Since completing the 16-week program, Eric began working at the JHM, teaching at the learning center.
Cooper says that the extended program may not be for everyone, but success stories like Phillips’ are not uncommon. “We don’t apologize about being a faith-based organization, and that’s not for everyone. We let people stay here seven days a month, and I’ll tell you why. We don’t want to be enablers for them,” Cooper said.
The Jimmie Hale Mission does not use the “housing first” approach that Ulrich mentioned.
Cooper said that to JHM hopes to help those who walk in by attempting to address the underlying issues, and that by letting people stay for extended periods of time, the mission believes it can do more harm than good in many cases. When the weather is cold, though, they often make exceptions to this rule, he said.
“What we like to focus on is character building, because all lives are built on values, and that’s what we want to do. If we are just giving people a free ride, we’re not really addressing the real issue,” Cooper said. “All we ask of the people that come here is to be cooperative and to be manageable. If they aren’t ready for the extended program, what we tell them is to come back whenever they feel ready.”
‘Tis the season
Dunson, for one, said that the program at the JHM was not for him. As someone with a disability, having to cross town can be difficult, and only being able to stay for a seven days out of the month was not what he was looking for.
He says that shelters just aren’t the same as having a home. “If at the end of the day I want a beer after work, if I’m at a shelter, I can’t do that. Or if I have a lady over and she wants some Courvoisier that can’t happen,” he said with a chuckle. And that’s not just the JHM, that is every shelter — which, again, is why Dunson says people don’t make use of shelters all the time.
“People want their own place,” he said, which is why he chose the path he did.
Phillips, on the other hand, who struggled with addiction and had nowhere left to go, chose to buy into the program at the JHM.
However, neither Dunson nor Phillips would be where they are now without the help of donations made to the various shelters around Birmingham. Not surprisingly, during the holiday season, there is a spike in the number of donations made to homeless shelters.
“It’s actually beyond a spike — it’s how we keep our doors open,” Cooper said. “During the last two months of the year, we actually receive 60 percent of our donations for the year. And during that time, we spend about 75 percent of our advertising budget. So it’s not just a spike, it’s just the way it is.”
Cooper said he would love to see people give year-round the way they do during the last months of the year. There are donors that do this, but the lion’s share of the donations come at the end of the year. “These aren’t just seasonal issues,” he said, “People don’t stop having needs when the holidays are over.”

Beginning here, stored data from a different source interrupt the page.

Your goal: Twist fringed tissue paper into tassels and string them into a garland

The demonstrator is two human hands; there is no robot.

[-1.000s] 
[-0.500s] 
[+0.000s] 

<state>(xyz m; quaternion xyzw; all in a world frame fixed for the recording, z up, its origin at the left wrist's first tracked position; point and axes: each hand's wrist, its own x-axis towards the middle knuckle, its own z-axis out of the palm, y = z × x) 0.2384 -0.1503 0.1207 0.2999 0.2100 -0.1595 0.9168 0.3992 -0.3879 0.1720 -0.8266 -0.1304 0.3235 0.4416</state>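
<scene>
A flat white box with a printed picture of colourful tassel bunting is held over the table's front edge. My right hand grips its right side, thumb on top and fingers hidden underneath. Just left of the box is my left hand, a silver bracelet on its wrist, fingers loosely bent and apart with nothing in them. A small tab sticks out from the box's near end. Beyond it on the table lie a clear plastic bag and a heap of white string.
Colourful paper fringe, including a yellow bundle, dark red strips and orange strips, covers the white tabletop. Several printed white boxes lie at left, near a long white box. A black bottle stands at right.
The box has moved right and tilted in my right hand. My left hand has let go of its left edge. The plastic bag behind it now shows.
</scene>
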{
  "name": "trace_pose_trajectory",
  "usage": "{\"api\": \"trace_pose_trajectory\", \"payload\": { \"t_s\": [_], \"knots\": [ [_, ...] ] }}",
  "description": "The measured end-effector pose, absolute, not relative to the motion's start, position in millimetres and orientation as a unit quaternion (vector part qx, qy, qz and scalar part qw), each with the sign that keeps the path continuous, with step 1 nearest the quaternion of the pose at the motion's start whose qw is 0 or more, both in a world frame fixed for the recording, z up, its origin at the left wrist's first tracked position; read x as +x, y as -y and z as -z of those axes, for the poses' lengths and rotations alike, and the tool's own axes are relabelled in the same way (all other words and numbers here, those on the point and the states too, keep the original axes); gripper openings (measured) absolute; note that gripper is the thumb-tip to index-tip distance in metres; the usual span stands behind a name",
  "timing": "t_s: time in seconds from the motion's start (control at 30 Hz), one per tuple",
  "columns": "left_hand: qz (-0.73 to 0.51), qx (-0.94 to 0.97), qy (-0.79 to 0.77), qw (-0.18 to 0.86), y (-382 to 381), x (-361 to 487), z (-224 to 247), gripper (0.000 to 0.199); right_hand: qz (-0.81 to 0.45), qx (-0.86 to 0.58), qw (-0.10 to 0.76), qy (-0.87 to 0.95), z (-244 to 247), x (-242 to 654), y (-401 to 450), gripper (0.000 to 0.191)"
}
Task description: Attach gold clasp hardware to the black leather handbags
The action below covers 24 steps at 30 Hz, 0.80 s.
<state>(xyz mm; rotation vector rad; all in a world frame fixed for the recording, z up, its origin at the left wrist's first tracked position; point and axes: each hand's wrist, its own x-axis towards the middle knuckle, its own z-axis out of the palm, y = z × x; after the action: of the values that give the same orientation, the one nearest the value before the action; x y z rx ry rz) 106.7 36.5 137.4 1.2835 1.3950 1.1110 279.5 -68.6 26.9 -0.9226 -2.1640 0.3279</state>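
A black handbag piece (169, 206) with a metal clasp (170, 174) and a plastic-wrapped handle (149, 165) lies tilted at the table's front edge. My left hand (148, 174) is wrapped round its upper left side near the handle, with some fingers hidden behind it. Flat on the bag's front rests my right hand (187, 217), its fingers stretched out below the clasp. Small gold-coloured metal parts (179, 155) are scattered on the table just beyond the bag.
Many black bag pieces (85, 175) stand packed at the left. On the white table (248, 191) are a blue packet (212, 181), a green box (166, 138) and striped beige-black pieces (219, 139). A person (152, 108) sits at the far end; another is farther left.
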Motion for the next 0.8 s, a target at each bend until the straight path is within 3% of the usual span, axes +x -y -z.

Phillips, who came to the JHM just before Thanksgiving 2010, said that for the homeless population, the holiday season can be hard, even for those who may be housed temporarily in a shelter.
“It’s just a very difficult time to be in a shelter,” Phillips said. “I actually taught a class here last week that was all about being at the Jimmie Hale Mission during the holidays, because it’s tough for everybody, it doesn’t matter who you are.”
“It also allows people to go back and really look at why they are here,” Cooper said. “For most of the people that come here, this isn’t a first stop. And the holidays are a time when people can reflect on what has led them here. Because for a lot of these people, the next two stops are either jail or death.”
For Dunson, this will be the first Christmas that he has spent in his own place in more than a decade.
And that alone is something he’s thankful for this holiday season.